◆ WHAT YOU HAVE TO DO ◆
The listing is to be transcribed in full, with its images left out.
[INPUT DATA Boundary: Start]
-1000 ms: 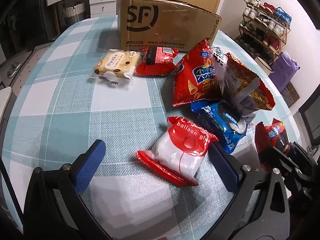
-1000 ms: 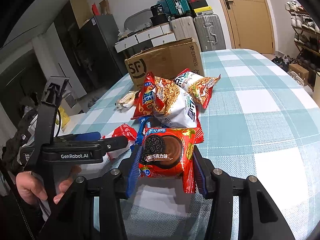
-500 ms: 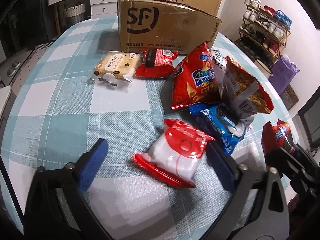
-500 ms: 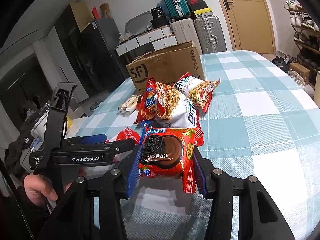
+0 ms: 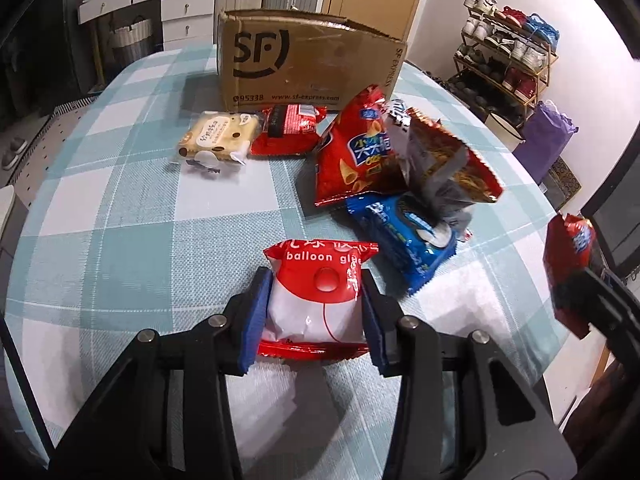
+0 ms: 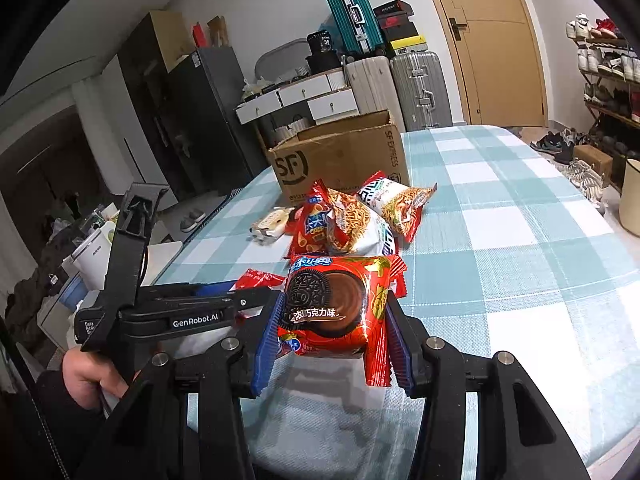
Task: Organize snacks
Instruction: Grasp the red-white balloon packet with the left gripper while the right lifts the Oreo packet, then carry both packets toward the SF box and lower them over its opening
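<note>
My left gripper point(image 5: 314, 284) is shut on a red and white "balloon" snack pack point(image 5: 316, 296) that rests on the checked tablecloth. My right gripper point(image 6: 332, 312) is shut on a red Oreo pack point(image 6: 334, 304) held just above the table; the pack also shows at the right edge of the left wrist view point(image 5: 570, 256). Ahead lie a blue Oreo pack point(image 5: 400, 236), a red chip bag point(image 5: 356, 156), a noodle snack bag point(image 5: 444, 164), a small red pack point(image 5: 288, 128) and a beige biscuit pack point(image 5: 218, 138). An open SF cardboard box point(image 5: 308, 64) stands behind them.
The round table's cloth point(image 5: 120, 208) has room at the left and front. A second noodle bag point(image 6: 400, 204) lies near the box point(image 6: 344, 160). A shoe rack point(image 5: 508, 64), a purple bag point(image 5: 548, 140), suitcases and drawers stand around the table.
My left gripper has moved forward and shut on the balloon pack, which now sits straight between the fingers. My right gripper still holds the red Oreo pack, slightly shifted.
</note>
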Demonstrator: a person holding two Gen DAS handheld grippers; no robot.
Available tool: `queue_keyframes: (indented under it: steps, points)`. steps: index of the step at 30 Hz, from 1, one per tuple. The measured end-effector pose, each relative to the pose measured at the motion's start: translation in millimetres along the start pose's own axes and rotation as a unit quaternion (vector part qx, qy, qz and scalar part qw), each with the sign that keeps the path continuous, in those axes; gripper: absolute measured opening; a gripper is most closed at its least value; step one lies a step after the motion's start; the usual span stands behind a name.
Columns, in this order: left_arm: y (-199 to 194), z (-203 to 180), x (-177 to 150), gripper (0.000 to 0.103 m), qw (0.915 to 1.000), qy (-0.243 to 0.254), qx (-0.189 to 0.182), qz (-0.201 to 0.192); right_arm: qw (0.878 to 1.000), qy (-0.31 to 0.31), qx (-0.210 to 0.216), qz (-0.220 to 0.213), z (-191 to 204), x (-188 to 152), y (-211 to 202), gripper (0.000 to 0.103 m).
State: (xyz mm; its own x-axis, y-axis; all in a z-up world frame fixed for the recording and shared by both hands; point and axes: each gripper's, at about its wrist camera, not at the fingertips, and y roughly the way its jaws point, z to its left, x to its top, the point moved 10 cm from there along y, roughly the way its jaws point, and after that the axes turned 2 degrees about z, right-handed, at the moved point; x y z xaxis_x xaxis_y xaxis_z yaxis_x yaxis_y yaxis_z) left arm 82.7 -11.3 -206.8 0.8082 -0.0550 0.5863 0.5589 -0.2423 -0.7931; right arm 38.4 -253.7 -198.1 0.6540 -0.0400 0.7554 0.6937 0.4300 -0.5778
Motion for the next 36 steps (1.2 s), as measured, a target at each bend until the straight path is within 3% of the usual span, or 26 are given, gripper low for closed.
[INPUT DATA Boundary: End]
◆ FINISHED EXERCISE ◆
-1000 ms: 
-1000 ms: 
-500 ms: 
-500 ms: 
+0 ms: 
+0 ms: 
Task: Organize snacks
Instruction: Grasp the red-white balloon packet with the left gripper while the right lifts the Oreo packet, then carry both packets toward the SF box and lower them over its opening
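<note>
My left gripper point(image 5: 314, 284) is shut on a red and white "balloon" snack pack point(image 5: 316, 296) that rests on the checked tablecloth. My right gripper point(image 6: 332, 312) is shut on a red Oreo pack point(image 6: 334, 304) held just above the table; the pack also shows at the right edge of the left wrist view point(image 5: 570, 256). Ahead lie a blue Oreo pack point(image 5: 400, 236), a red chip bag point(image 5: 356, 156), a noodle snack bag point(image 5: 444, 164), a small red pack point(image 5: 288, 128) and a beige biscuit pack point(image 5: 218, 138). An open SF cardboard box point(image 5: 308, 64) stands behind them.
The round table's cloth point(image 5: 120, 208) has room at the left and front. A second noodle bag point(image 6: 400, 204) lies near the box point(image 6: 344, 160). A shoe rack point(image 5: 508, 64), a purple bag point(image 5: 548, 140), suitcases and drawers stand around the table.
My left gripper has moved forward and shut on the balloon pack, which now sits straight between the fingers. My right gripper still holds the red Oreo pack, slightly shifted.
</note>
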Demonstrator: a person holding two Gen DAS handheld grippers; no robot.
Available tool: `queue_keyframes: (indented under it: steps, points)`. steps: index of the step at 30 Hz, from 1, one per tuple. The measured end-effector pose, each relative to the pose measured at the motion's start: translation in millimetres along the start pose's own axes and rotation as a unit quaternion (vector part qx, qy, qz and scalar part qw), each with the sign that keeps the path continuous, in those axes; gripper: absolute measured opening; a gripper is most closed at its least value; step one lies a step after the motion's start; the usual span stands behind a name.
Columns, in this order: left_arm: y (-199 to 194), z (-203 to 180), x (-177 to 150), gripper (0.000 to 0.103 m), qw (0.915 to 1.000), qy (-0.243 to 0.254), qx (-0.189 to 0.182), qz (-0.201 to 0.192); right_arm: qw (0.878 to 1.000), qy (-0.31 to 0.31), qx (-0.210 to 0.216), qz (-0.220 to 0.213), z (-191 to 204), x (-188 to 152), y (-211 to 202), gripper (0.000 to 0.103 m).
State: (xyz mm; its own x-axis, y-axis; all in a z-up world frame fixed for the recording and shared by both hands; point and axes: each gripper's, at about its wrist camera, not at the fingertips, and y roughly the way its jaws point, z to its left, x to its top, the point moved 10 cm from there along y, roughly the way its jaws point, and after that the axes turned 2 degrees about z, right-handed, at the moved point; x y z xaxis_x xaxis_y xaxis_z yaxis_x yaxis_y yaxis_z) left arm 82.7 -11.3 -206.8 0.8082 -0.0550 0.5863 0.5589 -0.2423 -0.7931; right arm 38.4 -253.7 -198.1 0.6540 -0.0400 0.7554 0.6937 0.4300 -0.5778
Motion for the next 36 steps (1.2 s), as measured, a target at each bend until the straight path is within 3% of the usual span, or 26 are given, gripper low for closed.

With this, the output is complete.